LinkExtractor(allow=r'start=\d+')

通过实例化LinkExtractor提取链接

主要参数

allow：满足括号中“正则表达式”的值会被提取，如果为空，则全部匹配。

deny：与这个正则表达式(或正则表达式列表)不匹配的URL一定不提取。

rules

Rule(LinkExtractor(allow=r'start=\d+'), callback='parse_tencent', follow=True),

在rules中包含一个或多个Rule对象，每个Rule对爬取网站的动作定义了特定操作。

如果多个rule匹配了相同的链接，则根据规则在本集合中被定义的顺序，第一个会被使用

主要参数

link_extractor：是一个Link Extractor对象，用于定义需要提取的链接

callback： 从link_extractor中每获取到链接时，参数所指定的值作为回调函数，该回调函数接受一个response作为其第一个参数。

注意：当编写爬虫规则时，避免使用parse作为回调函数。由于CrawlSpider使用parse方法来实现其逻辑，如果覆盖了 parse方法，crawl spider将会运行失败。
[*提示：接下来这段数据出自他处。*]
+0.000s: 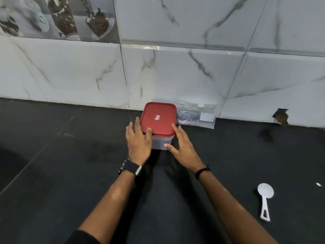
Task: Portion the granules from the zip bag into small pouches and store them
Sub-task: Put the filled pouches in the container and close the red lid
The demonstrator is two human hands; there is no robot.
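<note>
A clear plastic container (161, 142) with a red lid (159, 118) closed on top stands on the black countertop (70, 164) near the tiled wall. My left hand (138, 141) lies against its left front side, fingers spread, thumb on the lid's edge. On the container's right front corner rests my right hand (182, 145), fingers apart, touching the lid edge and the wall of the box. A flat clear zip bag (196, 114) leans against the wall just right of the container. A white plastic scoop (264, 199) lies on the counter at the lower right. No pouches are visible.
The marble-patterned tiled wall (175, 71) rises right behind the container. A small hole with brown debris (281, 117) sits at the wall's base on the right. A tiny white speck (318, 184) lies near the scoop.
</note>
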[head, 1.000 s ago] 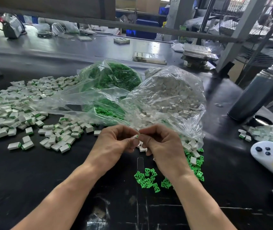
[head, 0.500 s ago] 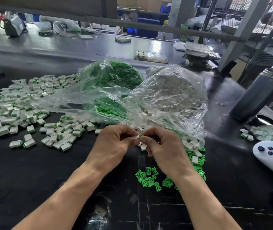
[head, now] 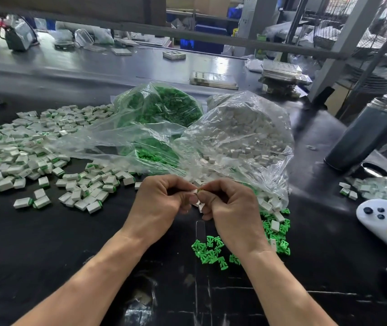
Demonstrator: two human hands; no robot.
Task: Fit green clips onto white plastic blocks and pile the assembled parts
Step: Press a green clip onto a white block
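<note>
My left hand (head: 158,203) and my right hand (head: 229,212) meet knuckle to knuckle just above the dark surface (head: 46,243), in front of the two clear bags. The fingers of both are curled tight, and between their tips I pinch a small white block (head: 196,191) with a speck of a green clip (head: 202,190) at its right end; which hand has the clip alone I cannot tell, since both thumbs crowd over the piece. A few more white blocks show under my right fingers, though whether I hold them or they lie on the surface is unclear. Beneath my right wrist lies a loose scatter of green clips (head: 209,251), with more green clips and bare white blocks mixed just beside the mouth of the bag of white blocks (head: 241,137). Behind and left of it sits the bag of green clips (head: 161,109). Off to my left spreads the pile of assembled parts (head: 23,151), white with green ends, and a smaller cluster of them lies near my left hand. At the far right rest a white handheld device (head: 380,220) and a dark metal flask (head: 364,135).
</note>
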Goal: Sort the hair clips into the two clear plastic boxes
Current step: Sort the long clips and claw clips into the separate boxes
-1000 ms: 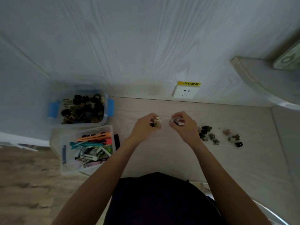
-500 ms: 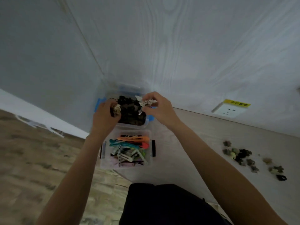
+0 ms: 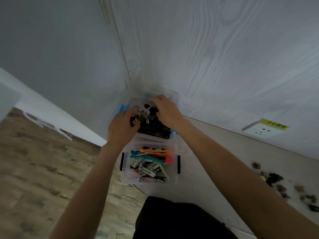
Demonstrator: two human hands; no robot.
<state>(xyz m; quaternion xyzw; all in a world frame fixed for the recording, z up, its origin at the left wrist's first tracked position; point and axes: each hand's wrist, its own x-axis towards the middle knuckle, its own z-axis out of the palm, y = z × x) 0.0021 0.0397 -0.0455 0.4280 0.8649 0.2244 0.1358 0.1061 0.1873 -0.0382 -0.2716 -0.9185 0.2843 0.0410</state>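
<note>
Clear far box (image 3: 170, 137) at 12 o'clock, against the wall, holds dark claw clips (image 3: 155, 127); left hand (image 3: 121, 129) and right hand (image 3: 166, 110) hover there, grip unclear. Near box (image 3: 174, 178) holds coloured duckbill clips (image 3: 150, 155). Loose clips (image 3: 274, 180) lie at 3 o'clock on open desk (image 3: 215, 152).

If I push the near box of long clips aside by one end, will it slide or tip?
The near clear box will probably slide: it sits low and flat on the table. It likely feels light, holding only thin long clips. They lie loose, so they may rattle and shift.
</note>
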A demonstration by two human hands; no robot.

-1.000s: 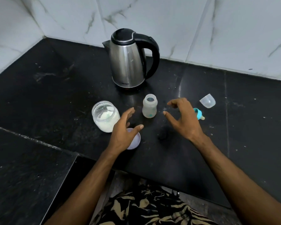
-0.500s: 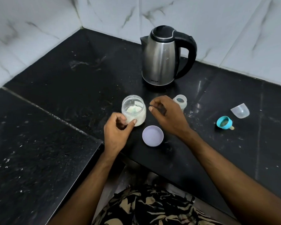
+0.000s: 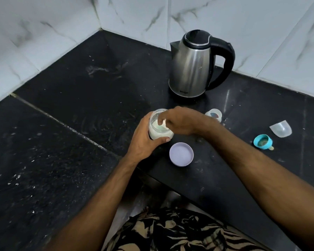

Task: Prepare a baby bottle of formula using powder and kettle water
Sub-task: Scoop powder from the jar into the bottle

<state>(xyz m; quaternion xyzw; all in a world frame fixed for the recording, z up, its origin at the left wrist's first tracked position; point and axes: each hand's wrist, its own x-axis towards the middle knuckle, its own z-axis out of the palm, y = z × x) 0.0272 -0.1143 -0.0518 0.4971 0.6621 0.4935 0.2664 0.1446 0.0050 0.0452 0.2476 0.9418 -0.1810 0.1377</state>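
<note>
A glass jar of white powder (image 3: 160, 135) stands open on the black counter (image 3: 98, 98), and my left hand (image 3: 143, 144) grips its side. My right hand (image 3: 181, 122) reaches over the jar's mouth, fingertips dipped inside and pinching what looks like a small pale scoop (image 3: 161, 126) in the powder. The open baby bottle (image 3: 214, 114) stands just behind my right wrist, partly hidden. A steel kettle with a black handle (image 3: 190, 69) stands at the back, lid closed.
The jar's lilac lid (image 3: 181, 154) lies upturned in front of the jar. A teal bottle ring with its teat (image 3: 262, 141) and a clear cap (image 3: 281, 128) lie to the right. Marble wall tiles close the corner. The counter's front edge runs below my arms.
My left hand has closed around the jar. My right hand has moved left from beside the bottle to over the jar and put its fingertips inside. The camera has turned left.
</note>
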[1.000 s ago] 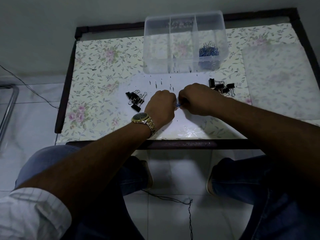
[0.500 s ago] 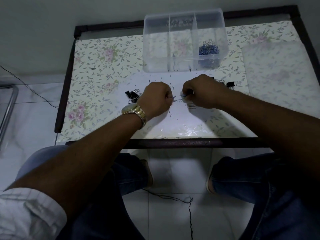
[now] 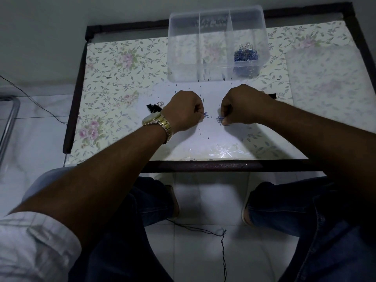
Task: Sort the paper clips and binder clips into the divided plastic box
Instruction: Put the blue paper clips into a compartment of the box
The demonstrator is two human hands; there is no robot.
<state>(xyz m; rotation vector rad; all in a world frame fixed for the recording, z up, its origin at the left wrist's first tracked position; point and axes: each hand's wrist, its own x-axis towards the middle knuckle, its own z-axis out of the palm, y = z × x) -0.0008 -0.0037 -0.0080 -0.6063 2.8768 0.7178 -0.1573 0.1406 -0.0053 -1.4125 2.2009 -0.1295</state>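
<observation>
A clear divided plastic box (image 3: 216,19) stands at the back of the table; its right compartment holds a heap of blue paper clips (image 3: 245,54). My left hand (image 3: 186,109) is closed and pinches a blue paper clip (image 3: 206,114) at its fingertips. A short gap to the right, my right hand (image 3: 243,105) pinches a few blue paper clips (image 3: 220,119) just above the tabletop. Black binder clips (image 3: 154,106) lie left of my left wrist, partly hidden by it. Another black binder clip (image 3: 272,96) peeks out behind my right hand.
The table (image 3: 114,78) has a floral cover and a dark frame, with its near edge (image 3: 203,165) just beyond my knees. A metal rail (image 3: 9,123) stands at far left. A thin cable (image 3: 222,241) lies on the tiled floor between my feet.
Both hands were pressed together a second ago. They have since moved slightly away from me and pulled apart, each now holding paper clips. The binder clips behind my right hand are now mostly hidden.
</observation>
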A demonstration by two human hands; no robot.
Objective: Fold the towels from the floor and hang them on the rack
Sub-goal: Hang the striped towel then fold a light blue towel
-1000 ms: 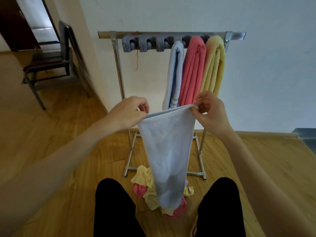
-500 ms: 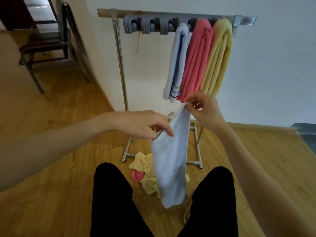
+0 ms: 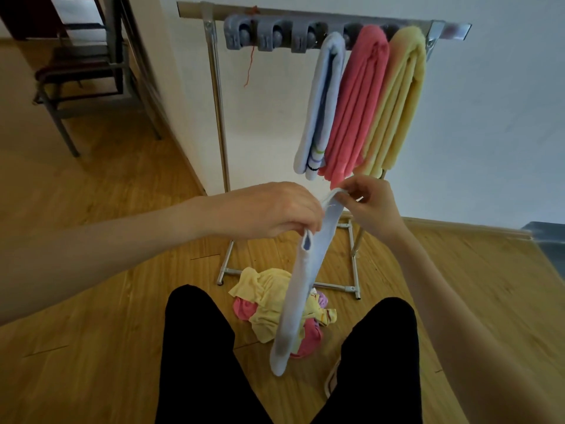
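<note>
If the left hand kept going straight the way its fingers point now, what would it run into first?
Most likely the right hand. The left hand points rightward along the light blue towel that both pinch, and only the towel's top edge lies between them. Depth is uncertain.

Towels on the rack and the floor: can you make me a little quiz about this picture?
1. True or false: three towels hang on the rack.
2. Which hands hold the pale blue towel? A) left only B) right only C) both
3. Fill in: the pile of towels lies on the ____.

Key: 1 true. 2 C: left hand and right hand both pinch it. 3 floor.
</note>
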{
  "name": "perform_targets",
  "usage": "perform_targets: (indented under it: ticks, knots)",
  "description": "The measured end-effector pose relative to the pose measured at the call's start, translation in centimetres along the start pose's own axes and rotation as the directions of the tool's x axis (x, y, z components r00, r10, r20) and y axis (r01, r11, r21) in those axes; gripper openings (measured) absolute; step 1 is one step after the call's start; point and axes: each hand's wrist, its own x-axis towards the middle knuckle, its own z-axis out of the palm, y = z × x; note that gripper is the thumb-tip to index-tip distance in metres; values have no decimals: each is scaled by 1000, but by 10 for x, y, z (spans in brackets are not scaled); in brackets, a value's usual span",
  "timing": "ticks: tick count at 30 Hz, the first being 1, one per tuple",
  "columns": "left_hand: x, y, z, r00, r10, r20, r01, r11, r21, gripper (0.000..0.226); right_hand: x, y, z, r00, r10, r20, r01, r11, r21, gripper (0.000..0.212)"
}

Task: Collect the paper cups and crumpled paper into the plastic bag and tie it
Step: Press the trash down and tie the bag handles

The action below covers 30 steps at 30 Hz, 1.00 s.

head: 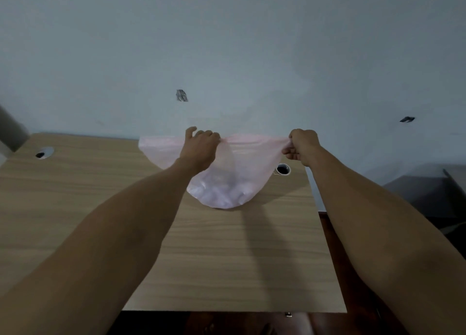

follow：是一个布尔(boolean)值，指定了根据该规则从response提取的链接是否需要跟进。 如果callback为None，follow 默认设置为True ，否则默认为False。

使用CrawlSpider爬取信息

1.编写item文件

# -*- coding: utf-8 -*-

# Define here the models for your scraped items

#

# See documentation in:

# https://doc.scrapy.org/en/latest/topics/items.html

import scrapy

class TencentItem(scrapy.Item):

    # define the fields for your item here like:

    # name = scrapy.Field()

    # 职位名称

    position_name = scrapy.Field()

    # 详情链接

    position_link = scrapy.Field()

    # 职位类别

    position_type = scrapy.Field()

    # 职位人数

    position_number = scrapy.Field()

    # 职位地点

    work_location = scrapy.Field()

    # 发布时间

    publish_times = scrapy.Field()

    # 工作职责

    position_duty = scrapy.Field()

    # 工作要求

    position_require = scrapy.Field()

class DetailItem(scrapy.Item):

    # 工作职责

    position_duty = scrapy.Field()

    # 工作要求

    position_require = scrapy.Field()

2.编写crawlspider文件

# -*- coding: utf-8 -*-

import scrapy

from tenCent.items import TencentItem

from tenCent.items import DetailItem

from scrapy.linkextractors import LinkExtractor

from scrapy.spiders import CrawlSpider, Rule

class CrawlTencentSpider(CrawlSpider):

    name = 'crawl_tencent'

    allowed_domains = ['hr.tencent.com']

    start_urls = ['https://hr.tencent.com/position.php']

    '''

    rule LinkExtractor规则:

        allow:根据正则表达式匹配链接

        callback:回调函数

        follow:是否提取跟进页（链接套链接）

    '''

    rules = (

        Rule(LinkExtractor(allow=r'start=\d+'), callback='parse_tencent', follow=True),

        # 从上面的规则传递下一个

        Rule(LinkExtractor(allow=r'position_detail\.php\?id=\d+'), callback='parse_detail', follow=False),

    )

    def parse_tencent(self, response):

        print('start……')

        node_list = response.xpath('//tr[@class="even"] | //tr[@class="odd"]')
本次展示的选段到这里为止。